**Task details**
Without the images, write out the whole listing exactly.

━━━━━ Information shown

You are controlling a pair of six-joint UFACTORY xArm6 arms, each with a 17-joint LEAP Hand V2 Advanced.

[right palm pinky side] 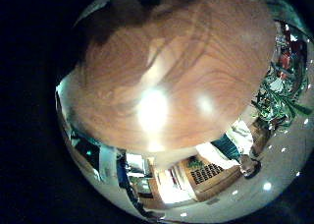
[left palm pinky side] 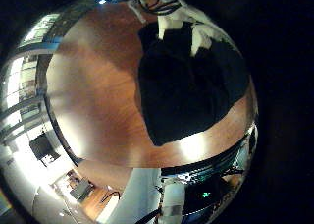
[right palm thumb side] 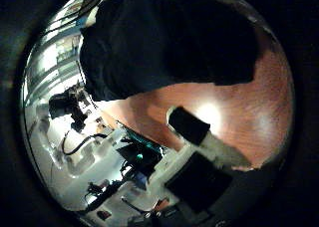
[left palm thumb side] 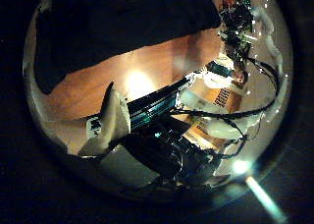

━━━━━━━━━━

**Answer to this problem**
You are controlling a pair of six-joint UFACTORY xArm6 arms, each with a 17-joint LEAP Hand V2 Advanced.

[right palm pinky side] 
[left palm pinky side] 
[right palm thumb side] 
[left palm thumb side] 

The full output has been given.